I haven't yet but on my to read list!  
So nice to find another fan of the Expanse like me!  
But I guess we should stop hijacking the thread!


----------



## whateve

I just finished A Very British Scandal. It was great!


----------



## skyqueen

The Johnny Carson Show...Animal Antics
Sometimes you just need a good laugh!


----------



## skyqueen

American Playboy: The Hugh Hefner Story


----------



## Tivo

I’m trying to get into The Expanse, but it’s just not grabbing me. On episode 1 and it’s all over the place.


----------



## Addicted to bags

Tivo said:


> I’m trying to get into The Expanse, but it’s just not grabbing me. On episode 1 and it’s all over the place.


Episode 1 & 2 are slow and give the background which will be explained later. Also the accent of the Belters can be hard to understand but if you can just go with the flow you will get hooked.


----------



## CanuckBagLover

Addicted to bags said:


> Episode 1 & 2 are slow and give the background which will be explained later. Also the accent of the Belters can be hard to understand but if you can just go with the flow you will get hooked.


I read the books before the watching series and that helped provide backround.  But give it a chance, especially if you like SciFi.


----------



## TC1

The Wilds. Really enjoying it so far! I'm 4 ep's in


----------



## CanuckBagLover

TC1 said:


> The Wilds. Really enjoying it so far! I'm 4 ep's in


Completely addicted to it!  Binged watch it and can't wait for the next season! Fantastic acting too buy the cast.


----------



## Setherwood

Flack


----------



## whateve

Grantchester Season 5


----------



## pursegirl3

Just finished watching Queen and Adam Lambert around the world. Perfect thing to watch during the snowstorm.


----------



## tln

New Tricks.


----------



## whateve

The Living and the Dead


----------



## tln

An Inspector Calls. Highly recommend.


----------



## Tivo

tln said:


> An Inspector Calls. Highly recommend.


I am currently watching this because of your post!


----------



## tln

I hope you like it!


----------



## Tivo

tln said:


> I hope you like it!


I really enjoyed it! Love those kind of Agatha Christie mysteries.


----------



## tln

Tivo said:


> I really enjoyed it! Love those kind of Agatha Christie mysteries.

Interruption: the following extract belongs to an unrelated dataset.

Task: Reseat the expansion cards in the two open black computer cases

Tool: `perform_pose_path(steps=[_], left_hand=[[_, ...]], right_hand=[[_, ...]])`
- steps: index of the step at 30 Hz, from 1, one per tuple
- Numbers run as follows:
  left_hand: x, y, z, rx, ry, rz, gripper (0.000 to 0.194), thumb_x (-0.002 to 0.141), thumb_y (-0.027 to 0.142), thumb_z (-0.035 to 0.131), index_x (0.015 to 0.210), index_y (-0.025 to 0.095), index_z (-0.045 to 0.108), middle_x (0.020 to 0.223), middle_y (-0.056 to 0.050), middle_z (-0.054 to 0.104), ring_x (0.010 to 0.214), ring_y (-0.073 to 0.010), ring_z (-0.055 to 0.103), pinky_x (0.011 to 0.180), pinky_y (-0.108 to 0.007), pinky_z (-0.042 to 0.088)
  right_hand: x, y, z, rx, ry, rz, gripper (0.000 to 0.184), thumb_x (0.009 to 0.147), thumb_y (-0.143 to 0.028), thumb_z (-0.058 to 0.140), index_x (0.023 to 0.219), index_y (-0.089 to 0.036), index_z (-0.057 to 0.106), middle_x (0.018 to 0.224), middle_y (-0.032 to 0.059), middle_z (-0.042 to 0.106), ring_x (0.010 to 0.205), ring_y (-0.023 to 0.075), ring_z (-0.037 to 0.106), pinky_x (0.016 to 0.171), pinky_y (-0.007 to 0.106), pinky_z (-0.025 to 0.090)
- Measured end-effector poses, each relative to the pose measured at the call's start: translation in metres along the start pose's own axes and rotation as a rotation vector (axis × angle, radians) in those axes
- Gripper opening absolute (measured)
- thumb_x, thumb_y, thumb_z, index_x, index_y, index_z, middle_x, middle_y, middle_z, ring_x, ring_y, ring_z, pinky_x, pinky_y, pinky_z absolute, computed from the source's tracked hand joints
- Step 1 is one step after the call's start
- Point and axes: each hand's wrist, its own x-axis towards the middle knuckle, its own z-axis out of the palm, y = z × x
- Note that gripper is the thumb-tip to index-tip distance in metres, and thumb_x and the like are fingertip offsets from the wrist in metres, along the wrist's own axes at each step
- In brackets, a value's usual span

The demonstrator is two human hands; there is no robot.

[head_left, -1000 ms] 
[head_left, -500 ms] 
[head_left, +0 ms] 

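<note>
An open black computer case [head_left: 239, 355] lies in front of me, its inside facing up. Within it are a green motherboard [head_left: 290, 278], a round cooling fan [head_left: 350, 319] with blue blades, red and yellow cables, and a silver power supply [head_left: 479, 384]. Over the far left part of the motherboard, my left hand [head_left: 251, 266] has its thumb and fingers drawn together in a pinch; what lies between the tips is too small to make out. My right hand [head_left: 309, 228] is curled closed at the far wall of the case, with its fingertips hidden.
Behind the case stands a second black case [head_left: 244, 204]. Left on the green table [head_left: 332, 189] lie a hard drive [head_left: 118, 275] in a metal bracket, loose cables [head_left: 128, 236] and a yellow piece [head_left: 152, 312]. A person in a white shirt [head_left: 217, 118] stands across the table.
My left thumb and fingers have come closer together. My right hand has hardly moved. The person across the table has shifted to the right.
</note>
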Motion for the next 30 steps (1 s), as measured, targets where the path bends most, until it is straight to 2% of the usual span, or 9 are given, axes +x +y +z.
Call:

Same! I just love a good mystery!


----------



## wantitneedit

The Good Fight - loving it!


----------



## Tivo

wantitneedit said:


> The Good Fight - loving it!


Is it better than The Good Wife?


----------



## wantitneedit

Tivo said:


> Is it better than The Good Wife?


For me, yes.  I didn't last more than a few seasons of The Good Wife, though my husband and daughter really liked it and watched all seasons.  I am only up to season 2 of The Good Fight.


----------



## Cornflower Blue

Red Oaks - sort of filling the gap for us after Cobra Kai


----------



## LavenderIce

Just finished Flack.


----------



## TC1

Flack. I'm liking it so far


----------



## LavenderIce

Tell Me Your Secrets. Just watched the first episode. Seems to be a clusterF_ but I'll continue to watch, mainly for Lily Rabe.


----------



## zinacef

Flack


----------



## Shopgirl1996

Moulin Rouge!

A long time favorite of mine. Love the singing!


----------



## snibor

X


----------



## skyqueen

Mae West  Dirty Blonde
Documentary about the fabulous Mae West


----------



## skyqueen

Seven Psychopaths
The Lookalike


----------



## limom

skyqueen said:


> Mae West  Dirty Blonde
> Documentary about the fabulous Mae West


Is it the same one as PBS?
If so, such a good story. Love that woman.


----------



## poopsie

*QBVII*

I was OMG OMG OMG 
This is the 70's mini series of the Leon Uris novel with Anthony Hopkins, Ben Gazzara and Lee Remick 
I hadn't seen it since the original airing


----------



## wantitneedit

The West Wing and Bosch.


----------



## Lady Zhuge

Endeavour. Gotta love DCI Thursday. Ok, and Morse too.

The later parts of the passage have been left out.